*Aim of the task*
For the material that follows, return exactly the lines from the one with "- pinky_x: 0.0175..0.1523" through the one with "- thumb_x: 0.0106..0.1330", both ends included.

### Exercise data ###

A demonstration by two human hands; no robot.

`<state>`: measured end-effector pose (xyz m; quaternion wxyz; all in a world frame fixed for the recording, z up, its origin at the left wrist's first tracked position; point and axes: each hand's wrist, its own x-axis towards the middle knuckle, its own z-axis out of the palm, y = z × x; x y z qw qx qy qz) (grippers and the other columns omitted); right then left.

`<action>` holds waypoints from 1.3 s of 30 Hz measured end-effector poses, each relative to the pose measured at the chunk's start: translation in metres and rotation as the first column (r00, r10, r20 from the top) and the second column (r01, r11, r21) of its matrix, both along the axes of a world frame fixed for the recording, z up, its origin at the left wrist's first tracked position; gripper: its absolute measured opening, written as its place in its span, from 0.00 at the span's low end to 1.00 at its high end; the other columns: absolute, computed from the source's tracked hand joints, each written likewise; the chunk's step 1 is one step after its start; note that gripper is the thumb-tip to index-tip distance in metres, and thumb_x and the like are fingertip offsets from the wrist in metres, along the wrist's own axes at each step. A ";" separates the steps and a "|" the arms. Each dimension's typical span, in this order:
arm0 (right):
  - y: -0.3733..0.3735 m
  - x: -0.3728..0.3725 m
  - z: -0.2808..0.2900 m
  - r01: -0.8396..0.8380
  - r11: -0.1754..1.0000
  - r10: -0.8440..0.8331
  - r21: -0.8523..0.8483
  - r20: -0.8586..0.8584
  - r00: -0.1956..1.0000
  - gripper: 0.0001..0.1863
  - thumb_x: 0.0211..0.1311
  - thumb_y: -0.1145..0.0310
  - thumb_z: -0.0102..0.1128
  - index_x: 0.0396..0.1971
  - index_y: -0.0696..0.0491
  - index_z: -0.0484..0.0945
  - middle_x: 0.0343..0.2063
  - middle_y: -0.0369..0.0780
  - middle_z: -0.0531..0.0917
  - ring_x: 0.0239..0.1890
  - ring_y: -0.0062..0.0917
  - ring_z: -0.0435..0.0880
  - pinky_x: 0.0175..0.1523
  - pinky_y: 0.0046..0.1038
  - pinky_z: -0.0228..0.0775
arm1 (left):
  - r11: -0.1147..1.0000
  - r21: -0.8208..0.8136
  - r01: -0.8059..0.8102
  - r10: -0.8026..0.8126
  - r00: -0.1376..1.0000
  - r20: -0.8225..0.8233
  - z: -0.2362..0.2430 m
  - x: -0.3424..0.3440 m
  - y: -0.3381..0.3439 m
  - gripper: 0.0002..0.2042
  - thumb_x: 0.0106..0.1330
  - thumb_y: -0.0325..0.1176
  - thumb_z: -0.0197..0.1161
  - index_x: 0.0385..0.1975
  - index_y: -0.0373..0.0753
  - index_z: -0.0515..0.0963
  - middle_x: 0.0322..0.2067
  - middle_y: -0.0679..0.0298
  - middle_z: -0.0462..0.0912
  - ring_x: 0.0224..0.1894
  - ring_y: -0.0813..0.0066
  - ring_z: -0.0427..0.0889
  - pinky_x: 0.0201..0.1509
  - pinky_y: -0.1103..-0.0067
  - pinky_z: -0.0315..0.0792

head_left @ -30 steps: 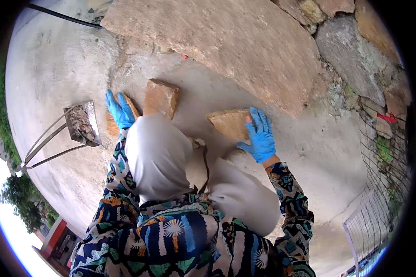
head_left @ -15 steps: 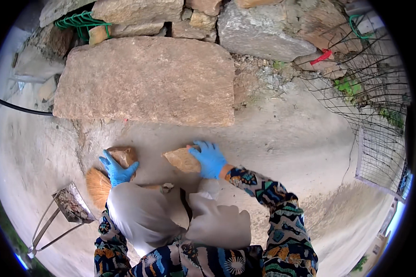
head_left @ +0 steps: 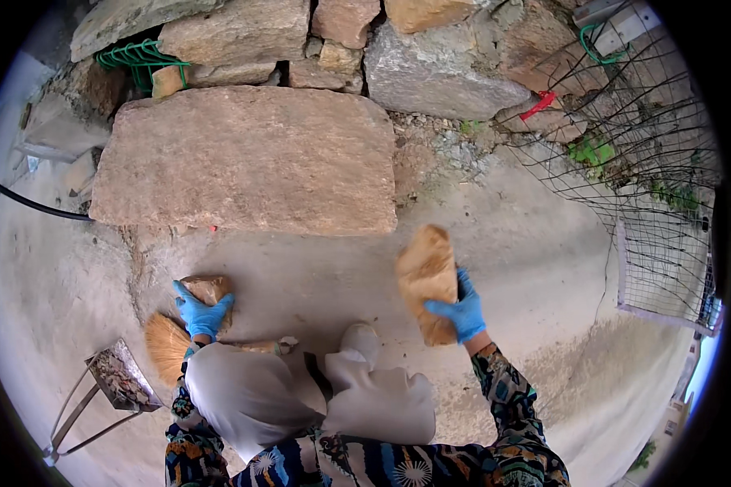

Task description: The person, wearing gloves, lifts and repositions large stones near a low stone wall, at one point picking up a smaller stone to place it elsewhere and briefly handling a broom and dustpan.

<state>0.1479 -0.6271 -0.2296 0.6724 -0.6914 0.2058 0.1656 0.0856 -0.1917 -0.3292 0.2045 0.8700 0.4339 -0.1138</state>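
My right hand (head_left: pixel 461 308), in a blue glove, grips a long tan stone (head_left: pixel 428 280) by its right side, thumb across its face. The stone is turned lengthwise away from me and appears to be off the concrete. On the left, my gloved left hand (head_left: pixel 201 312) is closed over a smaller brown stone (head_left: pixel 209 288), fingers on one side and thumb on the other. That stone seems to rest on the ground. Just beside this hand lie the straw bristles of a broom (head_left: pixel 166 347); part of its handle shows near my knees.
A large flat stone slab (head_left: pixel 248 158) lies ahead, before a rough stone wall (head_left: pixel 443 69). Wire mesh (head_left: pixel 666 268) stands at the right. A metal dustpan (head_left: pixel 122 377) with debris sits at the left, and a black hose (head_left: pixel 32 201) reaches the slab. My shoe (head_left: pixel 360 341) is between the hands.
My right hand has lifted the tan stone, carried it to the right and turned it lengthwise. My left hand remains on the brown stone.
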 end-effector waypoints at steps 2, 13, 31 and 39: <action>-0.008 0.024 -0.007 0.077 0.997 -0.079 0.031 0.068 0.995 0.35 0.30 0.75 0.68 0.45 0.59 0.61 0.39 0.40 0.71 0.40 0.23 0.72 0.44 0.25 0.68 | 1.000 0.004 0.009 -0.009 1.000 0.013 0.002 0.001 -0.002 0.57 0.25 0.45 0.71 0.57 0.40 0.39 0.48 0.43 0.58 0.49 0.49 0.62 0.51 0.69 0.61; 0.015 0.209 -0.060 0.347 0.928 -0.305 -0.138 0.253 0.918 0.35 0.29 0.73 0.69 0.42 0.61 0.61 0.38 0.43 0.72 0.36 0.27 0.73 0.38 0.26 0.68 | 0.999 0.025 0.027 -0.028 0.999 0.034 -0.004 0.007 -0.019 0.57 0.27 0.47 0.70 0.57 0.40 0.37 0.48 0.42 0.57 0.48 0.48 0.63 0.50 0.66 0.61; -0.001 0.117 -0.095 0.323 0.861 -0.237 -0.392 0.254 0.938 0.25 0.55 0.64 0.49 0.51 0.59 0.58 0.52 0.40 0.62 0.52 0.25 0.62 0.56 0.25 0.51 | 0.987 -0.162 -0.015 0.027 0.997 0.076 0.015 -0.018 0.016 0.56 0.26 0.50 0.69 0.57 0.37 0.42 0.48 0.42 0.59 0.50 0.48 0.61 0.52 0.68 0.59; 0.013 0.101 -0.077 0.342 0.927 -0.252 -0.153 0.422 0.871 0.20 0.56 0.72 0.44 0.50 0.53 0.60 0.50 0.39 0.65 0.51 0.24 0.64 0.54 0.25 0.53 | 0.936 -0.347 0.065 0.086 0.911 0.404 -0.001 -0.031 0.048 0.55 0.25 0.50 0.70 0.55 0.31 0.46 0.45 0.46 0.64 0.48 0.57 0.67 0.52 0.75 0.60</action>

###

*Answer to this exercise*
  - pinky_x: 0.0175..0.1523
  - pinky_y: 0.0046..0.1038
  - pinky_z: -0.0228..0.0775
arm1 (left):
  - r11: -0.1147..1.0000
  - r21: -0.8208..0.8136
  - r01: -0.8059..0.8102
  - r10: -0.8026..0.8126
  - r00: -0.1376..1.0000
  - r20: -0.8225..0.8233
  - z: -0.2362..0.2430 m
  - x: -0.3424..0.3440 m
  - y: -0.3381..0.3439 m
  - gripper: 0.0002..0.2042
  - thumb_x: 0.0106..0.1330

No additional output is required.